Secara tidak langsung, cara tradisi lisan yang digunakan pada zaman ketika dahulu tidak lagi digunakan dalam kehidupan sehari-hari. Aktivitas bercerita pun tidak lagi dilakukan disebabkan adanya media elektronik seperti televise dan radio yang lebih memonopoli dibanding dengan tradisi lisan.
PA
:
Saya benar-benar prihatin jika memang demikian kenyataannya. Kemudian, Pak Sis, apakah ada upaya untuk merevitalisasi cerita rakyat Papua agar masa depannya tidak lagi suram?
NS
:
Tidak mudah memang melakukan revitalisasi cerita rakyat dalam sebuah percaturan dunia global di mana proses sosial terus mengalir meninggalkan warisan-warisan budaya lokal.

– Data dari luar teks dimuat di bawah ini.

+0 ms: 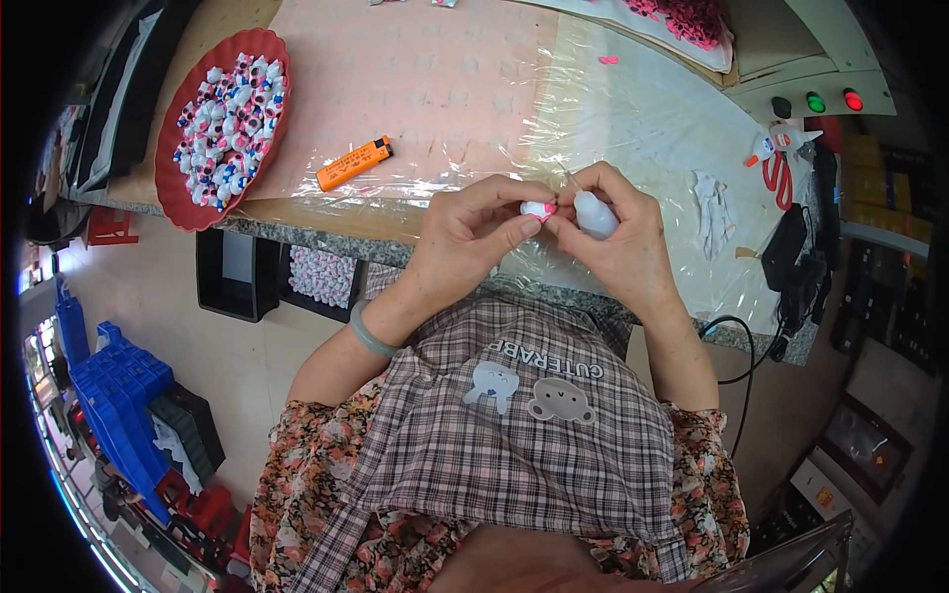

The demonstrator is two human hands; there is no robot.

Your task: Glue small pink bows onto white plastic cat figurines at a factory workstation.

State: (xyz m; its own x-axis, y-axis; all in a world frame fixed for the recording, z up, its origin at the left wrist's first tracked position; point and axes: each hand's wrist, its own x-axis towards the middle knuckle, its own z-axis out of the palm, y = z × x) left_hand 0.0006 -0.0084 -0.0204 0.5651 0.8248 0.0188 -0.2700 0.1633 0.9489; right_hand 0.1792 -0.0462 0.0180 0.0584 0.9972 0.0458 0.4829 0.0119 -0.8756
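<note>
Over the table's near edge, my left hand [463,225] is closed, pinching a small white-and-pink figurine [534,209] between thumb and fingers. Against the figurine's right side rest the thumb and fingertips of my right hand [633,237]. That hand is closed around a small translucent squeeze bottle [596,215] with a thin needle tip pointing up and away. Whether the right fingertips also pinch a tiny pink part, I cannot make out. An orange lighter [354,164] lies on the plastic-covered table [435,89], beyond my left hand.
At far left stands a red scalloped bowl [170,188] full of small figurines. Pink pieces [682,18] are heaped at the back right. A crumpled white cloth [714,212], a red-tipped glue bottle [781,141] and red-handled scissors [778,180] lie right. Below left are black bins [235,287].
</note>
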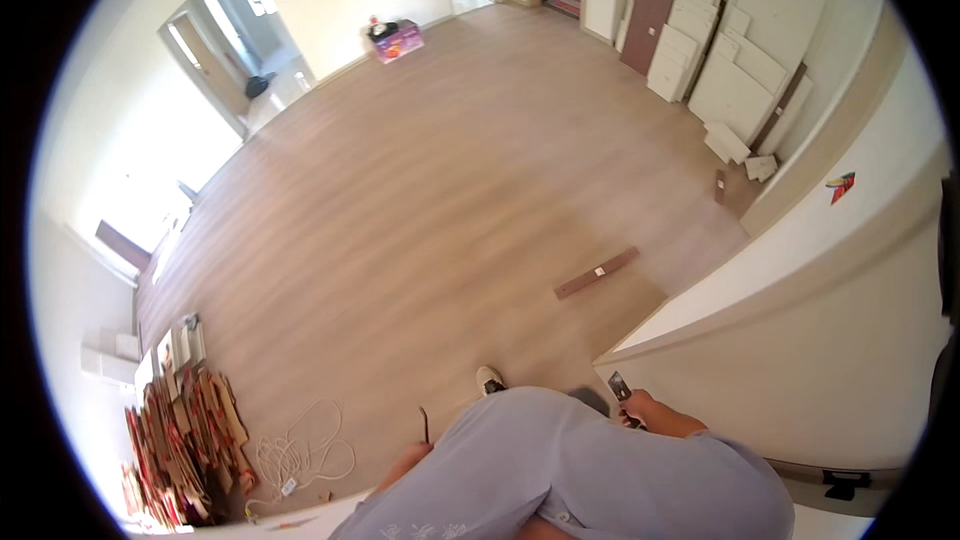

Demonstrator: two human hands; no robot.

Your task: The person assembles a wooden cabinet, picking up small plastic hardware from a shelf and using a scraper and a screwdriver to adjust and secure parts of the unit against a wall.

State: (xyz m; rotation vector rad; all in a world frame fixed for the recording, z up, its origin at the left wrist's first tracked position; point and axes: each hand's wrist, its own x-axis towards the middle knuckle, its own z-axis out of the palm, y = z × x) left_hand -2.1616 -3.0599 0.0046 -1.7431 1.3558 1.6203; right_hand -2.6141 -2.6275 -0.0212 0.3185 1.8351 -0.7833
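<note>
My left hand (408,459), partly hidden by my grey-blue shirt (540,440), is closed round a thin dark rod with a bent tip (425,425). The rod points up and away from me over the wood-look floor (400,280). On the other side, my right hand (647,408) grips a flat hand tool with a dark and silvery blade-like end (618,384); its exact kind is unclear. That hand is beside the end of a pale low wall (740,380). One light shoe (489,378) shows beyond the shirt.
A brown plank (597,273) lies ahead on the right, a shorter brown piece (720,187) farther off. White and brown panels (735,80) lean on the right wall. At left are stacked flattened cardboard (190,440) and a coiled white cable (305,450). A purple box (400,41) stands far back.
</note>
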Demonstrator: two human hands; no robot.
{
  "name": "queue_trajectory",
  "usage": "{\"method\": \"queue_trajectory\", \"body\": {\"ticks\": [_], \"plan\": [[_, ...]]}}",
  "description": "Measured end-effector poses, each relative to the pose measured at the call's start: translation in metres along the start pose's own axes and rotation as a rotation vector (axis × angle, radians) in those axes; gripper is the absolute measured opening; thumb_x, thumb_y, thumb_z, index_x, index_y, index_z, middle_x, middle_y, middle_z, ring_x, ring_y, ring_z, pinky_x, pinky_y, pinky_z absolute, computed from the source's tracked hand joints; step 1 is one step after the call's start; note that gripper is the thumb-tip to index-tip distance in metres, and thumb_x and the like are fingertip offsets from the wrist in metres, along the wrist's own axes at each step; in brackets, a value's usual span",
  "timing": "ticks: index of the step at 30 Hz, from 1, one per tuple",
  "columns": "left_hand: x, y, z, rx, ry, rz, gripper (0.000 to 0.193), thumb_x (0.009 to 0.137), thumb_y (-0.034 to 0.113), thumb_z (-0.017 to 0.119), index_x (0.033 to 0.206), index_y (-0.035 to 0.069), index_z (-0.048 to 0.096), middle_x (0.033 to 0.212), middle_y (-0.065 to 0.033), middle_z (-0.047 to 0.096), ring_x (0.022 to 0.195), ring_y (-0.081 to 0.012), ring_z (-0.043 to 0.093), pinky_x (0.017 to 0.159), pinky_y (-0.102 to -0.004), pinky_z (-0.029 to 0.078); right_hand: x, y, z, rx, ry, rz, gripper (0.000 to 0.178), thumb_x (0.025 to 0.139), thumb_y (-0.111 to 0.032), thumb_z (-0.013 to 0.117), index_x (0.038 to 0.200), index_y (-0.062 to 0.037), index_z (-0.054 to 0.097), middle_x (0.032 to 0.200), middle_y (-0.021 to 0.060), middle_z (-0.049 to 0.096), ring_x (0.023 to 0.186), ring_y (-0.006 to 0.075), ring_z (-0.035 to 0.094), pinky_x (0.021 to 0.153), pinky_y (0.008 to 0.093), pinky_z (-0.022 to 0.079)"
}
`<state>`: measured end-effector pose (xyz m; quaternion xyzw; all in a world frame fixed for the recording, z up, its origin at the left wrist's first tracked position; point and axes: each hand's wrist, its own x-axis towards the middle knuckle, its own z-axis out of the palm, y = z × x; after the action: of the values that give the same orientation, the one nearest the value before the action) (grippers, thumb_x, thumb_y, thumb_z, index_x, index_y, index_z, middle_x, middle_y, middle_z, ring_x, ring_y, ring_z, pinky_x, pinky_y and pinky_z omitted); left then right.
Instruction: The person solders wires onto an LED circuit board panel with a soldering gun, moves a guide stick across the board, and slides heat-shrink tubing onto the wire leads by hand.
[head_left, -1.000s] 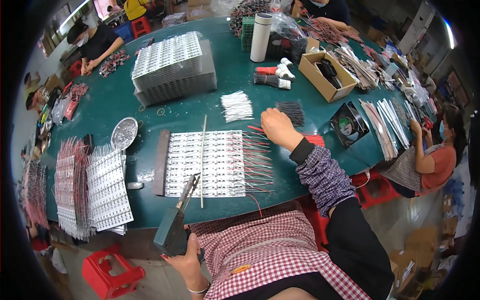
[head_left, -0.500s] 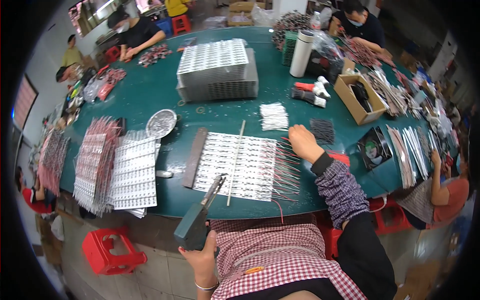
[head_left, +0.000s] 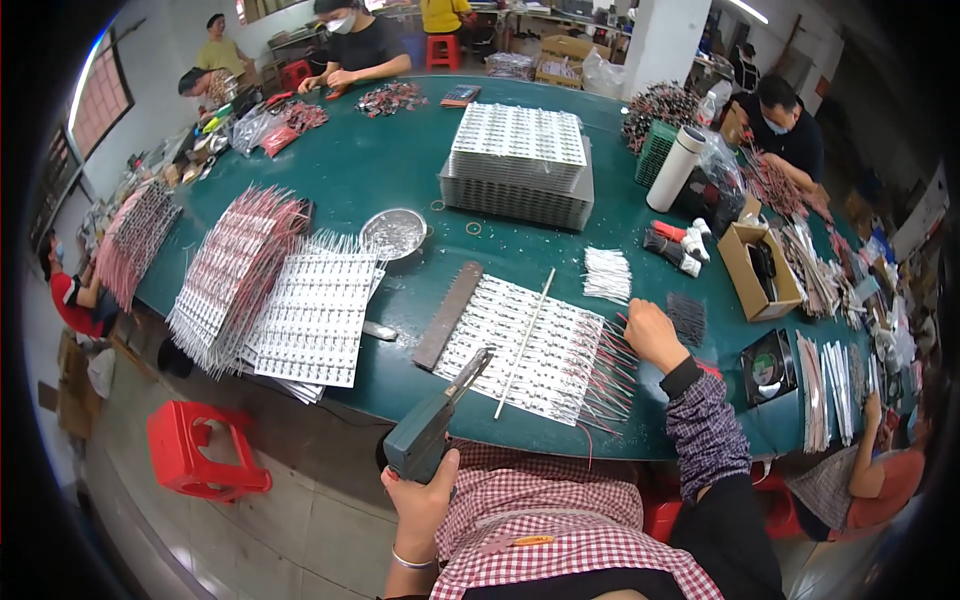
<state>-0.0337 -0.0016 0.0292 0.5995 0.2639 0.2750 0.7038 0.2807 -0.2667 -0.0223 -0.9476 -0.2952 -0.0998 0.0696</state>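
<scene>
My left hand (head_left: 422, 500) is wrapped round the grip of a dark green soldering gun (head_left: 420, 432). Its long metal nose points up over the lower left part of a white circuit board panel (head_left: 490, 325). Rows of small dark parts cover the panel, and red and white wires (head_left: 612, 385) stick out along its right side. At the panel's upper right corner, my right hand (head_left: 655, 335) has its fingers pinched on what looks like a red wire; the fingertips partly hide it. A thin pale stick (head_left: 525, 342) lies across the panel, and a brown bar (head_left: 448, 315) along its left edge.
White wires (head_left: 607, 275) and dark wires (head_left: 686, 318) lie beyond my right hand. Stacked panels (head_left: 515, 170), a metal strainer (head_left: 394, 234), wired panels (head_left: 235, 275), a cardboard box (head_left: 757, 270) and a black fan (head_left: 769, 366) surround the work. Co-workers sit around the green table.
The whole view has shifted, so the table and things on it appear further right. Relative to the panel, the soldering gun and both hands have barely moved.
</scene>
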Motion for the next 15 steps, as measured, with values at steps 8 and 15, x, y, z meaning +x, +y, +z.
{"method": "queue_trajectory", "body": {"ticks": [8,15], "plan": [[0.007,-0.005,0.006,0.019,-0.107,-0.053,0.031,0.079,-0.006,0.070,0.109,-0.005,0.061,0.093,-0.0092,0.067,0.053,-0.0087,0.054,0.045,-0.0223,0.041,-0.011,0.006,-0.005,0.396,0.049,0.074,0.012,0.084,-0.002,0.059,0.086,0.0008,0.048,0.078,0.0237,0.059,0.076,0.0445,0.059,0.066,0.0510,0.045],[0.004,0.009,0.028,0.017,-0.043,-0.131,0.038,0.080,-0.008,0.071,0.116,-0.006,0.058,0.100,-0.0105,0.067,0.067,-0.0098,0.060,0.056,-0.0220,0.047,0.000,0.009,-0.010,0.588,0.070,0.106,0.009,0.080,-0.003,0.065,0.087,0.0022,0.066,0.080,0.0208,0.067,0.078,0.0394,0.065,0.069,0.0439,0.051]]}}
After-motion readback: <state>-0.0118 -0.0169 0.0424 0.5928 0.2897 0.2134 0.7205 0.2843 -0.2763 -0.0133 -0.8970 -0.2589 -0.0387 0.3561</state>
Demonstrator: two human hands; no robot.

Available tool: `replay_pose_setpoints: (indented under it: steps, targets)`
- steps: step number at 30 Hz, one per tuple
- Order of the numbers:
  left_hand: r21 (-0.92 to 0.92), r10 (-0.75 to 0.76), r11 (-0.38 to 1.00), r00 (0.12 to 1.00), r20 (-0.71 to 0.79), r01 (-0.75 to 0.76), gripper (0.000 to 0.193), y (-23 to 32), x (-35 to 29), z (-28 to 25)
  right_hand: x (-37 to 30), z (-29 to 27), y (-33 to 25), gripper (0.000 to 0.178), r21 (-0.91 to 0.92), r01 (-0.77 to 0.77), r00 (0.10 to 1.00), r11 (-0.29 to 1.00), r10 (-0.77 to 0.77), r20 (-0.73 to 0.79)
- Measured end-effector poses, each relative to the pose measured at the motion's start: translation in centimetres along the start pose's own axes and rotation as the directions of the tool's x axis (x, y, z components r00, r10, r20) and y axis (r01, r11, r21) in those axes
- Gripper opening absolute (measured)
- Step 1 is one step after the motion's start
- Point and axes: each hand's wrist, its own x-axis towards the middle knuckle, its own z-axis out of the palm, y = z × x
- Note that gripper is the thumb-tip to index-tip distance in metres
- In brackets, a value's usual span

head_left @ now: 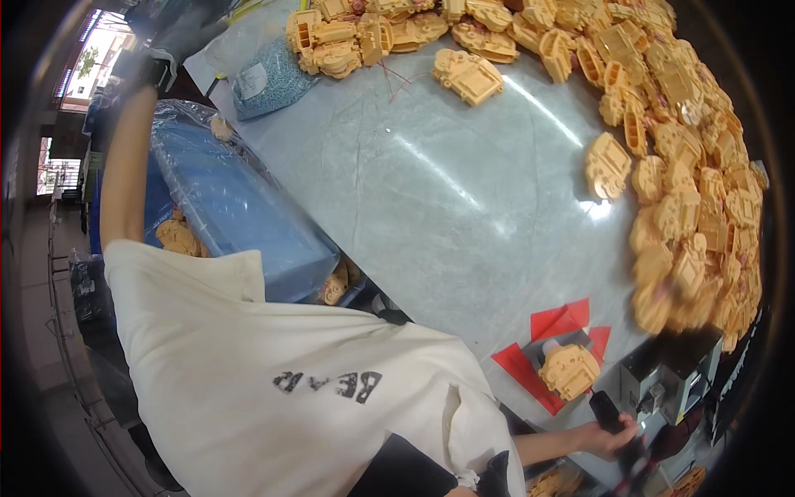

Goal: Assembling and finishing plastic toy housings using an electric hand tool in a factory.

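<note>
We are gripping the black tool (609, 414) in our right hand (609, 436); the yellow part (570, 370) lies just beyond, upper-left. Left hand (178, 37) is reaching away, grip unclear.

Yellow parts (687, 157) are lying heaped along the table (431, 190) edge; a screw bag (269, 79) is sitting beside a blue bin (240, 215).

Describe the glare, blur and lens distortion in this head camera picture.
Head view: bright streaks of glare cross the grey table; the gloved left hand, raised at top left, is smeared by motion blur; the right hand gripping a black tool handle is sharper; the heap of yellow plastic parts bends along the fisheye rim, softening low on the right; corners are black.
</note>
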Motion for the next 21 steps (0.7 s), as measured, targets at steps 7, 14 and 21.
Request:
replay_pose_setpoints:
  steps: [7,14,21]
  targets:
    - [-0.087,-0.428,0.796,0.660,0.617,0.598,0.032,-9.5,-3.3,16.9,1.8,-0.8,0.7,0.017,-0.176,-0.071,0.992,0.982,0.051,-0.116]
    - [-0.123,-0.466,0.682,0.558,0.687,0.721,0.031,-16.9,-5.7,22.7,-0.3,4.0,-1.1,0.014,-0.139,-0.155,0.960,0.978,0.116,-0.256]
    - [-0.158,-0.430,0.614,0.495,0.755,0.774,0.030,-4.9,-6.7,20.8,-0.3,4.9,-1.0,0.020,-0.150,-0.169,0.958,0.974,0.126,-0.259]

Namun demikian, negosiasi terhadap perubahan-perubahan yang terjadi harus terus dilakukan. Negosiasi antara yang lokal dan yang global mengambil bentuk penyesuaian-penyesuaian lokalitas dalam interaksinya dengan globalitas. Salah satu langkah positif yang telah ditempuh pemerintah, termasuk Balai Bahasa Provinsi menyangkut penyesuaian itu adalah mengangkat kembali cerita rakyat dari level lokal menjadi nasional, kemudian global, melalui publikasi dan alih bahasa isi cerita ke dalam bahasa-bahasa Internasional. Dengan mengglobalnya cerita rakyat Papua, maka segenap lapisan masyarakat dari berbagai kawasan di Indonesia dan dunia dapat mengenalinya dan menjadikannya sebagai salah satu unsur pembentuk identitas global.
PA
:
Pak Sis, Pembicaraan kita kali ini menarik sekali. Tentunya masih banyak lagi hal lain yang bisa kita gali dari cerita rakyat yang ada di Papua ini. Sebagai penutup dapatkah bapak memberikan simpulan tentang pembicaraan kita di pagi ini?
NS
:
Secara keseluruhan, cerita rakyat masyarakat Papua merupakan manifestasi kehidupan, pandangan hidup serta lambang jati diri masyarakat Papua. Cerita rakyat mengandung ajaran tentang nilai dan budaya yang unik. Namun, cerita rakyat masyarakat Papua ini sedang mengalami Proses kepunahan disebabkan oleh faktor sikap manusia dan kemajuan teknologi. Mari kita bersama melestarikan cerita rakyat Papua dengan cara terus menuturkannya pada anak cucu kita.